Discussion (0) | August 17th, 2012 Categories: hacking
PandaBoard and MPCore
I've ported the new operating system to the PandaBoard-ES, which is a more advanced platform than the BeagleBoard. It is based on the TI OMAP4460 with a Cortex-A9 ARM dual-core processor. Although there were many similarities with the OMAP3530 of the BeagleBoard, many of the memory mapped registers were found at different addresses. Also, the OMAP4460 makes use of the ARM Generic Interrupt Controller v1.0 which is a much more capable controller than what the OMAP3530 had. This is necessary because with multiple cores, the interrupt controller needs to be able to distribute interrupts to one or more CPUs. The GIC architecture is pretty nice and straightforward for what it does, more so than the Intel APICs. There is a central distributor and multiple CPU interfaces, all of which are managed through memory-mapped registers. The distributor is capable of being programmed with individual IRQ target lists and priorities, and the system can be programmed in a fine-grained manner to determine which IRQs have sufficient priority to be able to preempt processors and which do not.

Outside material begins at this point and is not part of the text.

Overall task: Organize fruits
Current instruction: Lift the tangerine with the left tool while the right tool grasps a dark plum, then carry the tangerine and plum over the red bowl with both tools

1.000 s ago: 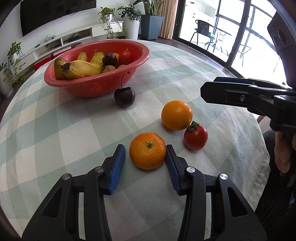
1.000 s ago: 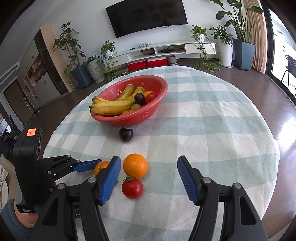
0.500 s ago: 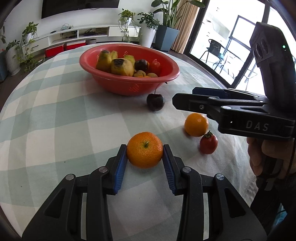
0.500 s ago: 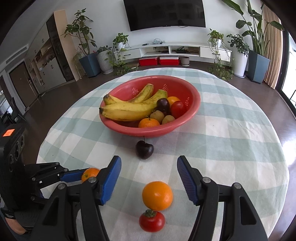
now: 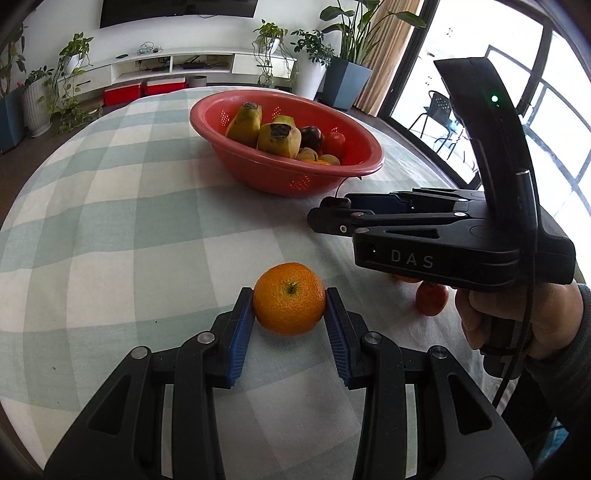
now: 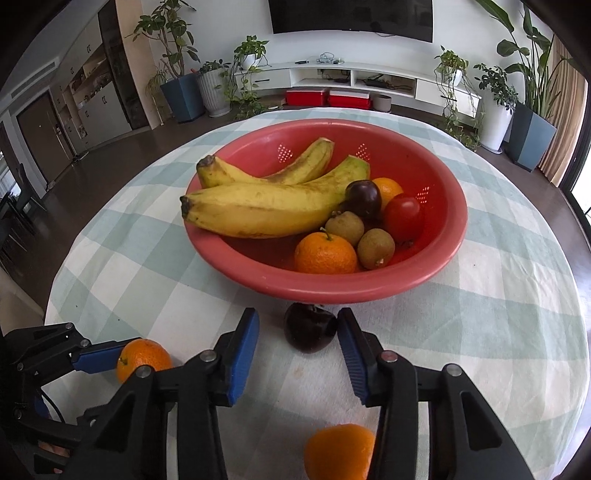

Booting the second CPU turned out, in the end, to be much more straightforward than booting an Intel application processor, but the documentation is spread around the OMAP TRM as well as the Cortex-A9 MPCore TRM and a little difficult to get into one coherent picture. To begin with, all auxiliary CPUs are put into a power-saving loop where they invoke the WFE (Wait-For-Event) instruction in a loop until certain conditions are satisfied. It is the job of the operating system on the primary processor to program the OMAP-specific AUX_CORE_BOOT_0 and AUX_CORE_BOOT_1 memory-mapped registers before executing the SEV (Set-Event) instruction which wakes up all waiting processors. The first register contains bitflags which must be set in order for the auxiliary CPU to break out of its loop -- I just set every bit to 1 in that register. The second register contains the address of the boot code for the secondary processor, which I have assigned to an assembly routine which takes control and sets up the stack before entering C code.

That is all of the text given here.